**TASK ITEM:** Return all the data below as it stands, minus the pictures.
START GIVEN INFORMATION
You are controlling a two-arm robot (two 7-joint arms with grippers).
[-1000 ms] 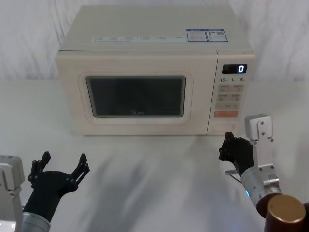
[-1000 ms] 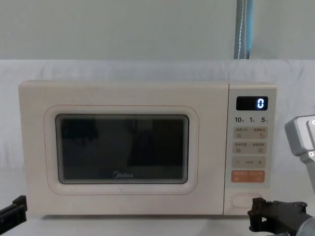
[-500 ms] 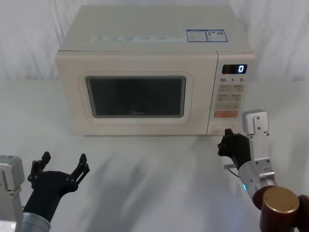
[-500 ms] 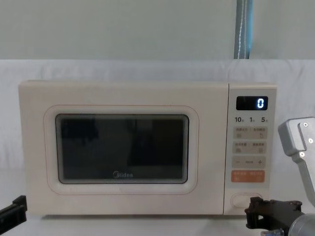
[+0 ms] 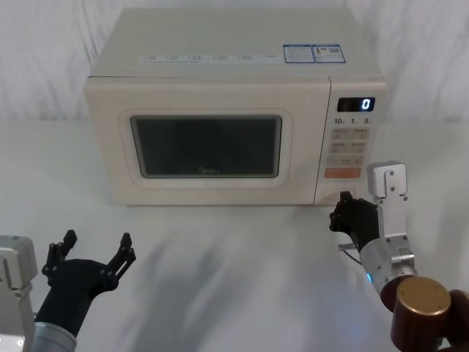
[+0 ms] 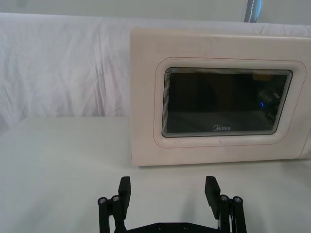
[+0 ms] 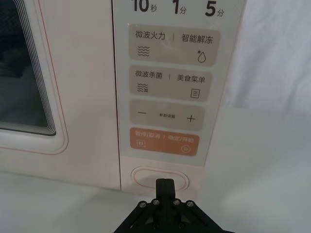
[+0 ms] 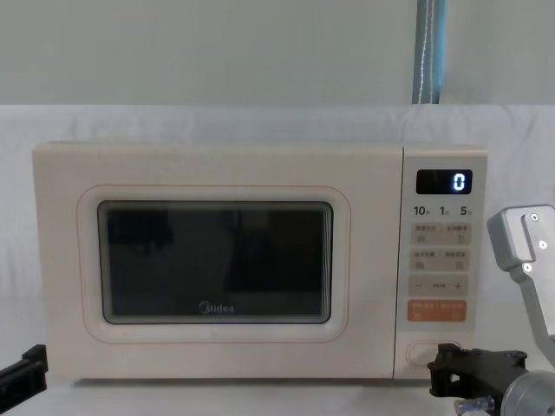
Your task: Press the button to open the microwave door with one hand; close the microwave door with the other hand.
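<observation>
1. The microwave door (image 5: 205, 143) is shut, flush with the oven front; its dark window and small "Midea" logo face the robot. The microwave stands toward the back of the white-draped table (image 5: 242, 257), its control panel (image 5: 352, 143) at the right end of the front.
2. The button (image 7: 159, 178), a wide cream pill-shaped key, sits at the bottom of the control panel, directly below the orange key (image 7: 164, 141).
3. The display (image 8: 444, 182) at the top of the panel reads "0".
4. The right gripper (image 5: 344, 213) is near the table's right side, level with the button. Its fingers are pressed together into a single tip, which lies at or just short of the button's lower edge in the right wrist view; contact cannot be confirmed.
5. The left gripper (image 5: 94, 247) hovers near the table's front left corner, well apart from the microwave, its fingers (image 6: 125, 188) spread wide and holding nothing.
</observation>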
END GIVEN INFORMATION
**SOLUTION BELOW:**
You are controlling a two-arm robot (two 7-joint arms with grippers).
[-1000 ms] 
[-1000 ms] 
[-500 ms] 
[-500 ms] 
[+0 ms] 
[+0 ms] 
[+0 ms] 
[+0 ms] 
Your task: Press the button to open the microwave door with one hand; close the microwave door with the other hand.
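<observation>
1. The microwave door (image 5: 205, 143) is shut, flush with the oven front; its dark window and small "Midea" logo face the robot. The microwave stands toward the back of the white-draped table (image 5: 242, 257), its control panel (image 5: 352, 143) at the right end of the front.
2. The button (image 7: 159, 178), a wide cream pill-shaped key, sits at the bottom of the control panel, directly below the orange key (image 7: 164, 141).
3. The display (image 8: 444, 182) at the top of the panel reads "0".
4. The right gripper (image 5: 344, 213) is near the table's right side, level with the button. Its fingers are pressed together into a single tip, which lies at or just short of the button's lower edge in the right wrist view; contact cannot be confirmed.
5. The left gripper (image 5: 94, 247) hovers near the table's front left corner, well apart from the microwave, its fingers (image 6: 125, 188) spread wide and holding nothing.
</observation>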

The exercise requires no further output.